By Sue Le-Ba
CIVICUSNovember 7, 2008
Since September 11, 2001, the United States and other governments have frequently asserted that threats to national peace and security warrant restricting civic rights and clamping down on civil society organisations (CSOs). For many repressive and even democratic regimes, the attacks of 9-11 have served to legitimise state abuse of civic rights in the name of national security, political stability and non-interference in a country's internal affairs (Sen and Morris, 2008). However, some regimes have consistently suppressed civic rights and freedoms regardless of their adherence to the 9-11 security agenda. South Korea is a case in point, whereby the government routinely misuses the National Security Law to detain people who oppose the established political view but who pose no security threat. In light of the current security agenda and the on-going threats to civic rights, this article examines restrictions to civil society and CSOs around the world from the 2003-2007 Civil Society Index project findings of over 54 countries. According to international covenants and principles (i.e. the International Covenant for Civil and Political Rights; the International Principles Protecting Civil Society), civic rights and freedoms are clearly defined to protect CSOs and civil society actors from repressive intrusions from the state. These principles include:
1. The right to entry (freedom of association);
2. The right to operate free from unwarranted state interference;
3. The right to free expression;
4. The right to communication and cooperation;
5. The right to seek and secure resources; and
6. The state's duty to protect civil society.
The state's adherence to these six principles is indispensable for advancing, consolidating and strengthening democracy (World Movement for Democracy/ICNL, 2008). A strong and vibrant civil society acts as an alternative to state provided service delivery of social welfare provisions, as well as a watchdog of the state, and other sectors (e.g. corporations), with the intention of protecting citizen rights, interests, and needs.
Looking at the CSI findings, several clear patterns emerge regarding possible and entrenched threats to civil society and CSO activities. These threats range from the subtle, with complicated registration procedures, co-optation, and self-censorship due to fear of state persecution or loss of funding, to more overtly coercive and abusive practices such as harassment and detention of civil society activists as well as arbitrary closure of CSOs.

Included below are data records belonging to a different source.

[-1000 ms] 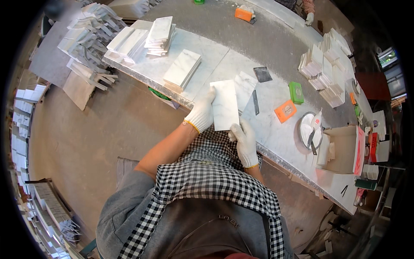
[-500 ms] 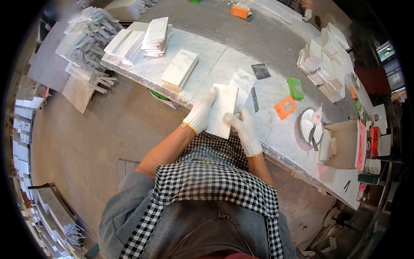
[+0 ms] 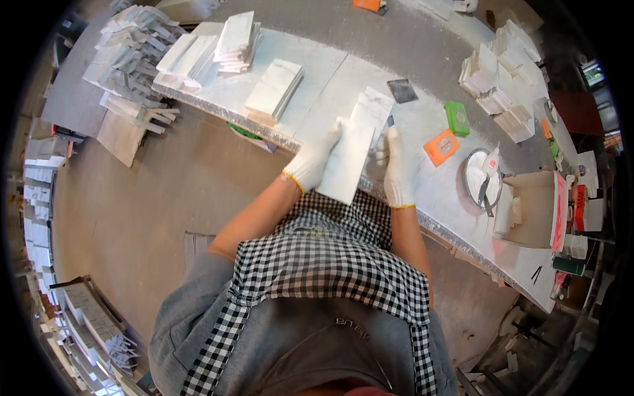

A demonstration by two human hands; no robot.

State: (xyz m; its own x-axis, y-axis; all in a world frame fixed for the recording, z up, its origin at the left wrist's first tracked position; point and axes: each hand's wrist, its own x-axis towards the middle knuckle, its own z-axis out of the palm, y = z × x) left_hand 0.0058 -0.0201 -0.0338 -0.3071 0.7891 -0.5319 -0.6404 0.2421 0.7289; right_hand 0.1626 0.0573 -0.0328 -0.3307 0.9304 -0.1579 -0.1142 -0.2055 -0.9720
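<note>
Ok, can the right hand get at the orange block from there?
Probably yes: only tabletop shows between the right hand and the orange block, though it may be gripping the dark strip.

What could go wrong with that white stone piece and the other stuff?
The marbled tile could slip: only the left hand seems to grip it, and its lower end shows past the front edge of the worktable, so it might fall and break. The uneven tile stack might slide if bumped. The putty knife pokes out over the rim of the bowl, so an arm could knock it.
</note>
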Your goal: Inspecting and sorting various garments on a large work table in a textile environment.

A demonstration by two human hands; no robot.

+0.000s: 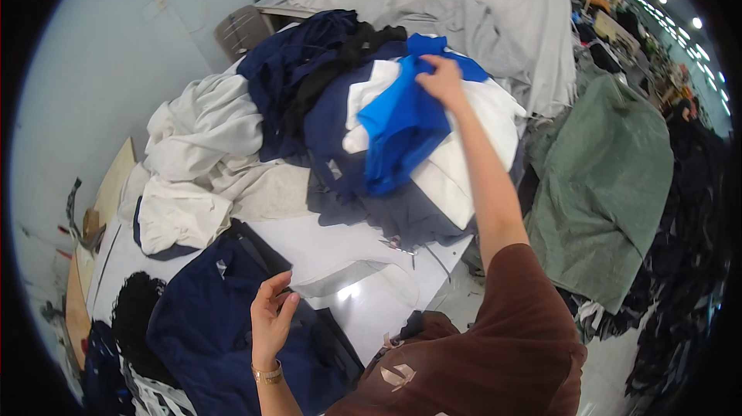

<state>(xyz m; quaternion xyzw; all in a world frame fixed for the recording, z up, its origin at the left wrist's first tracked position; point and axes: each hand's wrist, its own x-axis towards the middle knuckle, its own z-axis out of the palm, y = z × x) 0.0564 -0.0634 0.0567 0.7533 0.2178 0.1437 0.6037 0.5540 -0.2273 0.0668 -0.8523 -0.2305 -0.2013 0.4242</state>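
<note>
Head view, as I watch: a white table (287,244) bears a clothing heap (328,126), with a navy garment (205,292) nearer the person and a blue garment (408,138) atop the heap. Its long axis slants from far right to near left, lower end pointing nearward. The right hand (442,82) is closer, its grip pinching the far end, cloth lying down-left. The left hand (270,317), well apart, is empty, thumb and fingers parted.

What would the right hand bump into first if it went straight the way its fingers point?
The blue cloth, which lies right at the fingertips of the right hand. Past it, toward the left, the white cloth seems next, though one view leaves depth unclear.
</note>
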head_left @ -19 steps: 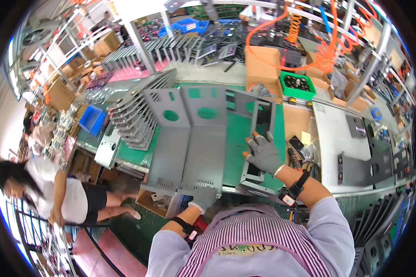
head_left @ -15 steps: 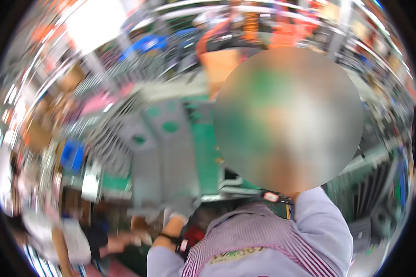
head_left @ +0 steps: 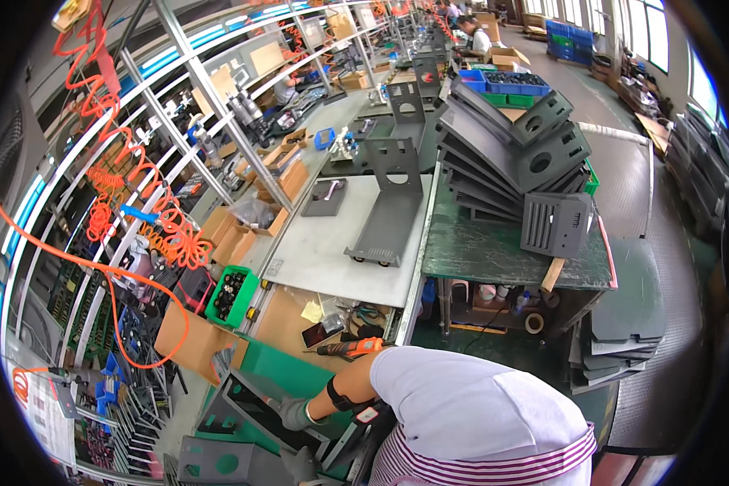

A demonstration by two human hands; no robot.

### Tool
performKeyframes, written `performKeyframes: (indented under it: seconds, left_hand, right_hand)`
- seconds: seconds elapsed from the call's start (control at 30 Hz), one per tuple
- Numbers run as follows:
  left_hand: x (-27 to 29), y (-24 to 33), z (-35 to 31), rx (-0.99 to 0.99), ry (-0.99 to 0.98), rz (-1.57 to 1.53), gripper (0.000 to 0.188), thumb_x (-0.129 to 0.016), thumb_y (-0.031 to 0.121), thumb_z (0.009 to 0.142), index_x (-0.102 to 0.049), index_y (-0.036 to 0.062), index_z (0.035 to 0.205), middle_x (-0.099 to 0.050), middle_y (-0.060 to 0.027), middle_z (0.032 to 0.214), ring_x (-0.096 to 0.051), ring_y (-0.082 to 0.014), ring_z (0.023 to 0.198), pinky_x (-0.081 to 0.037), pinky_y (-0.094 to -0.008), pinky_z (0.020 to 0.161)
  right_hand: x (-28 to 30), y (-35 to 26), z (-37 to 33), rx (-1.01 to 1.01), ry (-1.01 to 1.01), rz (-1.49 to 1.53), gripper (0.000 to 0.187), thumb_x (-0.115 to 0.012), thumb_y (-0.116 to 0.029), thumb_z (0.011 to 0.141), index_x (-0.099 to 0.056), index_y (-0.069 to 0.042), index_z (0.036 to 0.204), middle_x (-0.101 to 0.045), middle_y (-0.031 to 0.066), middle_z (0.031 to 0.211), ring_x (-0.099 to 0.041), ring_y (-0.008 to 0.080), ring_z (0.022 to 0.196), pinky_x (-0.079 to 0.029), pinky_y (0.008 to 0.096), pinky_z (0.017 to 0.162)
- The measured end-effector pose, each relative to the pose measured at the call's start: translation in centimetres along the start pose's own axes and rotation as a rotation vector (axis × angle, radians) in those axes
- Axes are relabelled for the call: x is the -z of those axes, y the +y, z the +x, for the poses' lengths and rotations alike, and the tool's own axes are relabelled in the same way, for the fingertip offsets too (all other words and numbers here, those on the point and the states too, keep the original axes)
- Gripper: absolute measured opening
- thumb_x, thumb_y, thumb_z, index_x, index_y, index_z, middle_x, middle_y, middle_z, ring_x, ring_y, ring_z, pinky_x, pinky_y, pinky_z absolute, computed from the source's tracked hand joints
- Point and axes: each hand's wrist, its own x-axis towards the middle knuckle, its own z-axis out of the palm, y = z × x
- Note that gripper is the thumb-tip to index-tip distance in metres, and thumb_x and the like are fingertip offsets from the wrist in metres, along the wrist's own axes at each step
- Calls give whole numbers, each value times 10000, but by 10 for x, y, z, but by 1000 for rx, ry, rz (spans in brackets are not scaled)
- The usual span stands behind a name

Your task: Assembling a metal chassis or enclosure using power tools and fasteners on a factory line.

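Note:
A dark grey bent metal panel (head_left: 255,409) with cut-outs lies tilted on the green work surface at lower left. My right hand (head_left: 296,413), in a grey glove, closes on its edge, thumb and fingers against the metal. Low in the picture, my left hand (head_left: 301,465), also gloved, is at the same panel's near side; its fingers are partly hidden. Beside it lies a second grey metal panel (head_left: 239,463) with a round hole. An orange-and-black power tool (head_left: 352,348) rests just beyond my right forearm.
A bent panel (head_left: 385,219) stands on the white bench top (head_left: 324,243). Stacked panels (head_left: 494,154) load the dark green table (head_left: 494,263) at right. An orange coiled air hose (head_left: 178,304) hangs at left. A green bin (head_left: 233,293) holds small dark parts. People work farther off.
My view has swung to the right, bringing the white bench and stacked panels into sight. The earlier frame is motion-blurred, with a blurred disc over my right hand. Both hands now appear lower left.

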Motion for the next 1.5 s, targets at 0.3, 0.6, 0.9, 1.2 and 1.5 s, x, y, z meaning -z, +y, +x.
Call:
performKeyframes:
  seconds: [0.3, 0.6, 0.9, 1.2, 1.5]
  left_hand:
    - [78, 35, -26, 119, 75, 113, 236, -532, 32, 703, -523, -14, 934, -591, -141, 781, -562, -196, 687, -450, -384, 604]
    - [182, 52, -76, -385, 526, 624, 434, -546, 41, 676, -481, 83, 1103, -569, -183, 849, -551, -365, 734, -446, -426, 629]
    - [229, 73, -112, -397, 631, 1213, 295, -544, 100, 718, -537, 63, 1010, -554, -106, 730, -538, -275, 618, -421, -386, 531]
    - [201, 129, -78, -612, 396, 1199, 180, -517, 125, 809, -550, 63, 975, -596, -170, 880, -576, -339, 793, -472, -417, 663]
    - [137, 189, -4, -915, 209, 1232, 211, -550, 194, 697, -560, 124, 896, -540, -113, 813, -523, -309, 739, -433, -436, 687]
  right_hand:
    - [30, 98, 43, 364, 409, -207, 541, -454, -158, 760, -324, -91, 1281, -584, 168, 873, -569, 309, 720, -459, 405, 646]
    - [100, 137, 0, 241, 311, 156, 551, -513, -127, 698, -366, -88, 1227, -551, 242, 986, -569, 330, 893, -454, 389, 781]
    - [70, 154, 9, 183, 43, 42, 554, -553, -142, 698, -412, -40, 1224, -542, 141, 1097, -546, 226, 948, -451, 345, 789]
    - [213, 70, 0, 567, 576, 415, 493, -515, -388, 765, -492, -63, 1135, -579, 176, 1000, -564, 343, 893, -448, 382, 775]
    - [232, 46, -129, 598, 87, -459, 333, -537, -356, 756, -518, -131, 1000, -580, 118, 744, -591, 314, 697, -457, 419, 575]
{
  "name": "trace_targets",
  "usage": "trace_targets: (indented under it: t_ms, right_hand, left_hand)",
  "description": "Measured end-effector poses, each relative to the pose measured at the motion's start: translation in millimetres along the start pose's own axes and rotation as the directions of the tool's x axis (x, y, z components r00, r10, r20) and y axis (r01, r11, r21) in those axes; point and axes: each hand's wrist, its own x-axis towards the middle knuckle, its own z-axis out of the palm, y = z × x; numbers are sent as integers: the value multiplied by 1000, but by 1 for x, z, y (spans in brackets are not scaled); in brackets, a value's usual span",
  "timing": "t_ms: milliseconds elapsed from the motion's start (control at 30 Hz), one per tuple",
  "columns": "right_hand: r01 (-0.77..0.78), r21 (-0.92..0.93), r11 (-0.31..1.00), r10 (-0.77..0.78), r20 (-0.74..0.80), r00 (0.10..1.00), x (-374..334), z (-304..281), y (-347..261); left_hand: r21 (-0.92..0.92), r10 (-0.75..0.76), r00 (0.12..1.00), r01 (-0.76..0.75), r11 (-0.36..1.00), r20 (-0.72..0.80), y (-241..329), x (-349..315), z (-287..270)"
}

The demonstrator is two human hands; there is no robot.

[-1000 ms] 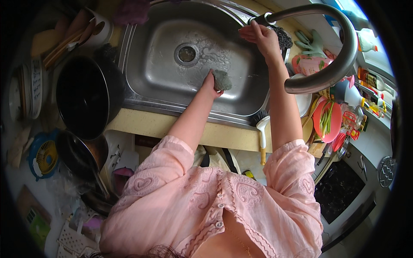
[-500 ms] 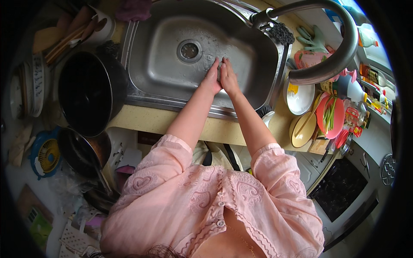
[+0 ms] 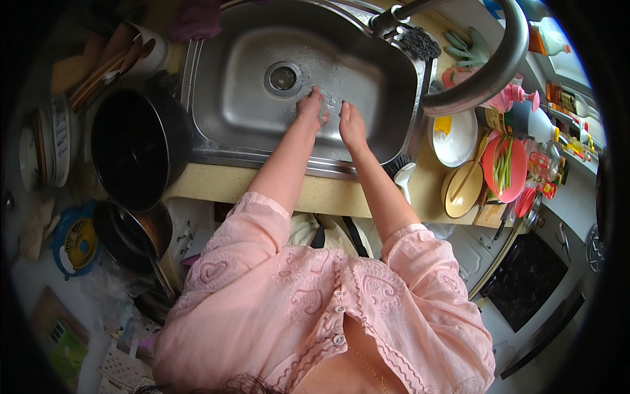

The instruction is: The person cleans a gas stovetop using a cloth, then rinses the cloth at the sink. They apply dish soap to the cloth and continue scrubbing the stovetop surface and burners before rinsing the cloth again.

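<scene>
From my end, through the head view, I have both hands over the stainless-steel, round-cornered sink basin — it lies directly beneath them, its long axis running left to right while the forearms reach across it. The left hand is nearer the round metal drain, which sits ahead of it and to its left; the right hand is farther off. The curved, brushed-metal faucet spout is on the right hand's side, well apart from both.

The left fingers are loosely bent and parted; the right fingers are extended and close together. The hands stand apart from each other, and I see nothing in either — though I cannot see the left palm.

As for writing, the white, flat-sided piece at far left carries dark marks I can't make out. The dark blue bottle with a yellow cap and the small, colourful containers near the window seem labelled, too small for me to read.
</scene>
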Motion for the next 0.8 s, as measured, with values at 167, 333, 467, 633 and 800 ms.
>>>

Complicated registration process
Many states require CSOs to undergo formal registration or incorporation procedures in order to obtain legal entity status for them to operate. However, some states make this process so difficult that it effectively prevents CSOs from being registered and, thus, forcing them to operate illegally and face severe penalties if caught. In China, Egypt, Russia, and Uganda, there are separate laws and different registration procedures for different types of CSOs. In South Korea, most civic and advocacy organisations are unincorporated and informally organised because the incorporation process is so complex and requires excessive documentation. Unregistered CSOs in some countries face severe penalties, while some 'illegal' CSOs often resort to giving kickbacks to state officials in order to stay open or go underground. CSOs in Russia, for example, face liquidation of their assets if they fail to re-register. Even where CSO registration are guaranteed by law to be straightforward, easy and timely, in practice, the level of corruption amongst state bureaucrats and arbitrary interpretation of the law can mean long delays and complications to the registration process, as illustrated in the CSI findings of Azerbaijan, Bolivia, and Ecuador.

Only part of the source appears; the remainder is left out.